- _What is expected_
Only lines holding "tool" are wanted; copy each of them from the records below.

[Extracted data Boundary: Start]

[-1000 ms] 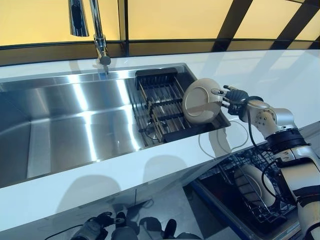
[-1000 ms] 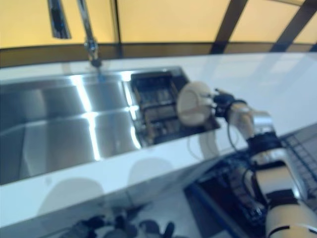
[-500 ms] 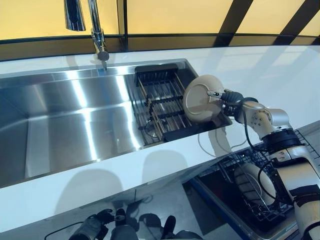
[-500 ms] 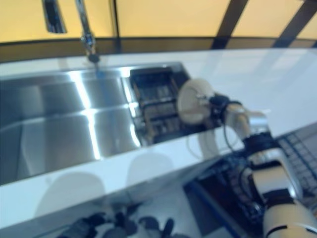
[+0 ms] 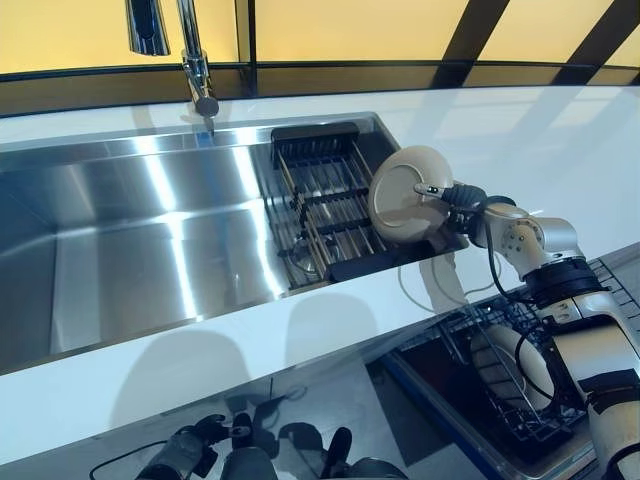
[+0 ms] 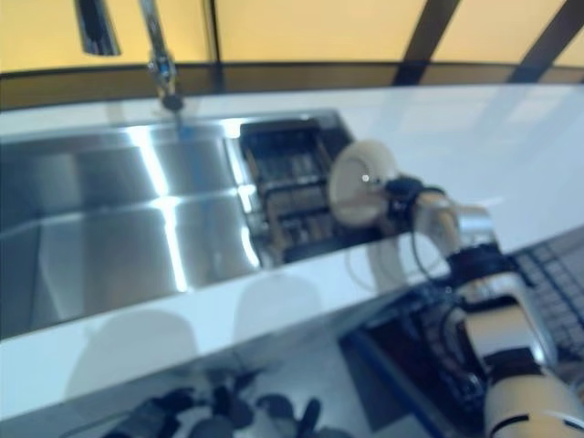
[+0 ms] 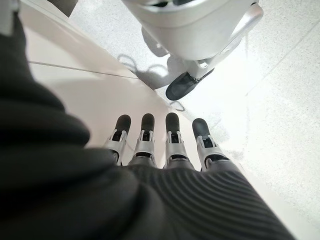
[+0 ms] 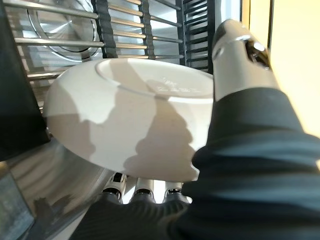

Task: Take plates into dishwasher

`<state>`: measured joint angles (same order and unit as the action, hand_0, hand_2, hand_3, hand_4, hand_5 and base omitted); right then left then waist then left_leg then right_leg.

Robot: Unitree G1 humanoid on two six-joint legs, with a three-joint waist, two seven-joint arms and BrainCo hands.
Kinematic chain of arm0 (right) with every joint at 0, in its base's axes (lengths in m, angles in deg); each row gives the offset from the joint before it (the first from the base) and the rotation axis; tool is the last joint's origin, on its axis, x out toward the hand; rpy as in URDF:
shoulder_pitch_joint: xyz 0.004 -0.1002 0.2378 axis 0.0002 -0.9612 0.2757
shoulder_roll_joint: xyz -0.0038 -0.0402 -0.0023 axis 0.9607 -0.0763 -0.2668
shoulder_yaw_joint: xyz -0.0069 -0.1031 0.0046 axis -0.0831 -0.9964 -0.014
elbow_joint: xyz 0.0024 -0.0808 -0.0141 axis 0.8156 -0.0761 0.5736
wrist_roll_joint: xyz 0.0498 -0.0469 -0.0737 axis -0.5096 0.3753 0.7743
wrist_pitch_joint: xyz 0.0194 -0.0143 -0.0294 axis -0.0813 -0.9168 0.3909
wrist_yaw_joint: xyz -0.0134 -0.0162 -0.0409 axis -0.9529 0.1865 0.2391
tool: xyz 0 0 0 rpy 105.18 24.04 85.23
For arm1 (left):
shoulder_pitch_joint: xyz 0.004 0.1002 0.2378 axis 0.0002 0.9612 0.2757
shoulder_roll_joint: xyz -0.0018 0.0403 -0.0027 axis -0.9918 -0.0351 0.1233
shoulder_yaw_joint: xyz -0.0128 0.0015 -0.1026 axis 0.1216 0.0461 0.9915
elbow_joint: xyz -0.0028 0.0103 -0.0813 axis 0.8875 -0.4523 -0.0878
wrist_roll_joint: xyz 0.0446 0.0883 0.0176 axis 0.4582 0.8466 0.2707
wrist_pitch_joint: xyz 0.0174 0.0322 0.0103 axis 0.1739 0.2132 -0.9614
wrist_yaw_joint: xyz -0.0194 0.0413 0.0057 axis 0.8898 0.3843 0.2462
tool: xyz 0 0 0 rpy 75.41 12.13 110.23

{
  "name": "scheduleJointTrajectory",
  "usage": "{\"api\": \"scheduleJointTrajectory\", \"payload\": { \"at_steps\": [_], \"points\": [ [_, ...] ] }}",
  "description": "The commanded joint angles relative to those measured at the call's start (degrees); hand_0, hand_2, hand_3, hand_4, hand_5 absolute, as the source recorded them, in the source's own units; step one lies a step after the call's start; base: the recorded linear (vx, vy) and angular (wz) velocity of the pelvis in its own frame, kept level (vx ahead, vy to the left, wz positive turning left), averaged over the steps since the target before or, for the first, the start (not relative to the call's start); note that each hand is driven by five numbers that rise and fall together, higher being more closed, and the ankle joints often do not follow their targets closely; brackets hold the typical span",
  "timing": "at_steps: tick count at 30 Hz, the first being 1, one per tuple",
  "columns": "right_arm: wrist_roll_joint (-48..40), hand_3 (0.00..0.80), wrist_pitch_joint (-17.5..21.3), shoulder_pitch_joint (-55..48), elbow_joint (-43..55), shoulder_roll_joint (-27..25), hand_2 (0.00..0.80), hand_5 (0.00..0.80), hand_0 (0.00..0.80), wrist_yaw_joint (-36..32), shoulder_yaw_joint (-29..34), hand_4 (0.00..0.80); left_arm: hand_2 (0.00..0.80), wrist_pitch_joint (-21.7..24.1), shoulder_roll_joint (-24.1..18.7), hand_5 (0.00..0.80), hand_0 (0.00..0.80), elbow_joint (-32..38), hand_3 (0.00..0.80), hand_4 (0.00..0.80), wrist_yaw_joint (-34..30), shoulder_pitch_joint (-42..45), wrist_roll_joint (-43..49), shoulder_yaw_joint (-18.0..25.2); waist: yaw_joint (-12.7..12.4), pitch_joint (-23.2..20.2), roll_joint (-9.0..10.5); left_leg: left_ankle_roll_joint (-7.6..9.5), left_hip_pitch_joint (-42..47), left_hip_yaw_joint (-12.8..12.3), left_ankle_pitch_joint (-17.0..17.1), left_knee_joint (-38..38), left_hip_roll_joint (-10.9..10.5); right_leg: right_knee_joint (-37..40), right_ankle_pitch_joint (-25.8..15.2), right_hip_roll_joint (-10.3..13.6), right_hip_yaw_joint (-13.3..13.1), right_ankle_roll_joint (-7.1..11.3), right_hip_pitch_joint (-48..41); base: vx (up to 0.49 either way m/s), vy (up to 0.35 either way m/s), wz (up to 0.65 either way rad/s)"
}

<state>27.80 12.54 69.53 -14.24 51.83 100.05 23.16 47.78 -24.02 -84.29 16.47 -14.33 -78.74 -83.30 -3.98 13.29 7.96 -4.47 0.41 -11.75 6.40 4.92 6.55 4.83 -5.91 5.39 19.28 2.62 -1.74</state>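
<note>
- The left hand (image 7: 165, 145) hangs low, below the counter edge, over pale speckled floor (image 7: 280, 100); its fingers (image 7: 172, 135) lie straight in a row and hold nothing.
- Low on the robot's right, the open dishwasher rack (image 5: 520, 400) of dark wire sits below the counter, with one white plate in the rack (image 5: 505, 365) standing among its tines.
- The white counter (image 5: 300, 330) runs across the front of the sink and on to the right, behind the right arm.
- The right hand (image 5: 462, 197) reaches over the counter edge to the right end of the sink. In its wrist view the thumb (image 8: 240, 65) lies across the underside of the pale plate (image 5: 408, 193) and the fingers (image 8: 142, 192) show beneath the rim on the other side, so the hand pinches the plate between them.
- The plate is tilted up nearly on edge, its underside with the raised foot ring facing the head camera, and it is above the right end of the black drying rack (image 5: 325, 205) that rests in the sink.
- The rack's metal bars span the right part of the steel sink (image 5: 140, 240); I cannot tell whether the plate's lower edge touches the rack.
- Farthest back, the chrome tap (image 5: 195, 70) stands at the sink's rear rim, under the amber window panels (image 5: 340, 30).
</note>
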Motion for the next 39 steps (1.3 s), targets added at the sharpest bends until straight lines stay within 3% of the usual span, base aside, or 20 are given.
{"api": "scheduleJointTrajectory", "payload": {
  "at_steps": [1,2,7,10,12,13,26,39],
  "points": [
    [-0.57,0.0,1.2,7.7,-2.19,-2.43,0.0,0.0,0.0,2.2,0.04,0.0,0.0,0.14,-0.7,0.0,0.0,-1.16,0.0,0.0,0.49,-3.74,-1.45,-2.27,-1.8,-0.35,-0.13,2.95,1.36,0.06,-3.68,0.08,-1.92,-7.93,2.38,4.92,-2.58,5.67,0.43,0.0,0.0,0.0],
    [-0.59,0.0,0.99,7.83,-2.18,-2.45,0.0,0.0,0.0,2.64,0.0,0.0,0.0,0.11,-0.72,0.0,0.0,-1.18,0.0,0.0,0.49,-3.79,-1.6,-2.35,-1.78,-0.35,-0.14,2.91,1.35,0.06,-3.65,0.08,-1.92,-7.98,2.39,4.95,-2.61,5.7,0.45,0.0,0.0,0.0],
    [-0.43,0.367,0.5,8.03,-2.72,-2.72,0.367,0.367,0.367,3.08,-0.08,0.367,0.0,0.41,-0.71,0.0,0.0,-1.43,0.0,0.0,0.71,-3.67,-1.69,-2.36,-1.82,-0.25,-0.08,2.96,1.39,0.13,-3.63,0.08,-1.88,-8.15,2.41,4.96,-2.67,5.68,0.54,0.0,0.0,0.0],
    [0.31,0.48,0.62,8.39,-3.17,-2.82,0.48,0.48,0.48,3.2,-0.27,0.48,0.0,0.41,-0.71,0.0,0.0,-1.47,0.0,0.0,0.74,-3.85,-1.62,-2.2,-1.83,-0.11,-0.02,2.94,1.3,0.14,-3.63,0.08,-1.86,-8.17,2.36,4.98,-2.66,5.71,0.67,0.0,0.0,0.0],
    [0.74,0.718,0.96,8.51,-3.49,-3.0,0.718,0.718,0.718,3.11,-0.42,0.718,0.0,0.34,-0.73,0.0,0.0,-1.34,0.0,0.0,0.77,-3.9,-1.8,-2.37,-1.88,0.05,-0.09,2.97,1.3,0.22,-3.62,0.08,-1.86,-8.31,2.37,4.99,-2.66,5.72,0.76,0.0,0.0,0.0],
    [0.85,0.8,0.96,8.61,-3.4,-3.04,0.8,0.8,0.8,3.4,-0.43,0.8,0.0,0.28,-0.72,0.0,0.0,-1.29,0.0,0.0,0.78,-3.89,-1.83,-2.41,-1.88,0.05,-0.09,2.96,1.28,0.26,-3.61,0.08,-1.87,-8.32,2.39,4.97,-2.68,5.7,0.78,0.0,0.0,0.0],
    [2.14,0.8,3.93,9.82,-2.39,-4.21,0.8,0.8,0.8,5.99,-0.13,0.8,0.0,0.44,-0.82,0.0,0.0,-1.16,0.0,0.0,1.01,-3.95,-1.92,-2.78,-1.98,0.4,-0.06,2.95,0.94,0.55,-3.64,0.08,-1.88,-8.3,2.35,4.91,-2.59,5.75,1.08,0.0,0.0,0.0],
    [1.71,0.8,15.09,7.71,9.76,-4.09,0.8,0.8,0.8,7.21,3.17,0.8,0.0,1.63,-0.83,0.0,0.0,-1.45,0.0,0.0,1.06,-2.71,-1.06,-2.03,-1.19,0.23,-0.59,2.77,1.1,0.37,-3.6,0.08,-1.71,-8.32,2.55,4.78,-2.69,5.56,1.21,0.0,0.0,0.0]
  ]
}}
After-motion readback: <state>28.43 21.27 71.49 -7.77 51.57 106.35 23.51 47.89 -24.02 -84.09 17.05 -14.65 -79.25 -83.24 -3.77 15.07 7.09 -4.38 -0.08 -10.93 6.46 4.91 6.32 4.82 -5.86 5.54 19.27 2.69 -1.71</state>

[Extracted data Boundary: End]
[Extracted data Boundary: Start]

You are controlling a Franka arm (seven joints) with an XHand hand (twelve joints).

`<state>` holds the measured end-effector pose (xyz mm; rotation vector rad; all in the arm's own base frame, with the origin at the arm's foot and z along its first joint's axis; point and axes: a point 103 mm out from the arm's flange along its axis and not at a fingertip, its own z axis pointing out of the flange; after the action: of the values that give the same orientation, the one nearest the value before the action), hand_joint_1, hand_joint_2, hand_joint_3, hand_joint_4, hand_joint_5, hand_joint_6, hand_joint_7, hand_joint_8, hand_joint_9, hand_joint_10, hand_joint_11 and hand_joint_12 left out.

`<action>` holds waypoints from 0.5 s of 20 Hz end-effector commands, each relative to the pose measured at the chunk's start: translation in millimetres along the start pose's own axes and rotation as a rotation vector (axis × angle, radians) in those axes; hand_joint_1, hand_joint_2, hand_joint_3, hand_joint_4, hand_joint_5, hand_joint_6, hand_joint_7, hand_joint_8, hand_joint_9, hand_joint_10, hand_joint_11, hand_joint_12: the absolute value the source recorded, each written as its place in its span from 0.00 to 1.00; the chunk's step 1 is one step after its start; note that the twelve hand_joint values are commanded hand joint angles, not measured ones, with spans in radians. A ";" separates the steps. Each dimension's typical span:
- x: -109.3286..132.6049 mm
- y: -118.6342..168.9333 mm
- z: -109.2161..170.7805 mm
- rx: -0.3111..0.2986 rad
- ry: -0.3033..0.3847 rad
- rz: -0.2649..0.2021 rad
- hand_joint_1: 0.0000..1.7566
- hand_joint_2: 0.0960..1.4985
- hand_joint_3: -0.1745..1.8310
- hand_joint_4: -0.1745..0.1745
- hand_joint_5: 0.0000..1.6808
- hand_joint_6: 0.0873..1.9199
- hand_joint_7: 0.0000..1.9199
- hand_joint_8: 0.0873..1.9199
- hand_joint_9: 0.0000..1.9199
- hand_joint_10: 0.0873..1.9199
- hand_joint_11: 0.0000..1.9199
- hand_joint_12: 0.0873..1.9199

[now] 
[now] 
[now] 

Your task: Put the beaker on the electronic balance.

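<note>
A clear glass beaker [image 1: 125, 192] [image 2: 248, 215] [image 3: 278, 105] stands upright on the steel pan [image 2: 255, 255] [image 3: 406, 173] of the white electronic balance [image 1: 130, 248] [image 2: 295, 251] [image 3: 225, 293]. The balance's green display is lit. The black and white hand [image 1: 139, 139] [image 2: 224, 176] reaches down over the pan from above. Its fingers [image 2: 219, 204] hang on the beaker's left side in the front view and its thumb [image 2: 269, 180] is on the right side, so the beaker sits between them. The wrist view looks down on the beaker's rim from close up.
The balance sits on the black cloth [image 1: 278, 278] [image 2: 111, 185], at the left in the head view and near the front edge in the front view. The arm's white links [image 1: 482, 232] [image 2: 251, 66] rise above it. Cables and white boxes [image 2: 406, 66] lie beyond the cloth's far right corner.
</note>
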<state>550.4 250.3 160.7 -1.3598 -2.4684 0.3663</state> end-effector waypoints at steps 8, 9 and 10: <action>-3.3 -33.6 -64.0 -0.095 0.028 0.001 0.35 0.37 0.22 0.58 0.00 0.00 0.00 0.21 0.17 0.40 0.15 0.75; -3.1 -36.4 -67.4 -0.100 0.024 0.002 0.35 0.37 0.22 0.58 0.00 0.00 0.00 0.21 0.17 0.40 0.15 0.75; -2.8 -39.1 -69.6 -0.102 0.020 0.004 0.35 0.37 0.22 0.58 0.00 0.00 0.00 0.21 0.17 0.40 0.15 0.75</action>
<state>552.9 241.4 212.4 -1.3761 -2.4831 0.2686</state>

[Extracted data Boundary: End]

- _Answer for the task_
Kinematic chain of arm0 (right) with every joint at 0, in its base's axes (lengths in m, angles in deg); each row gives the offset from the joint before it (the first from the base) and the rotation axis; tool is the last joint's origin, on its axis, x out toward the hand; rpy as in URDF:
tool: xyz 0 0 0 rpy 105.18 24.04 85.23
tool: xyz 0 0 0 rpy 75.41 12.13 110.23

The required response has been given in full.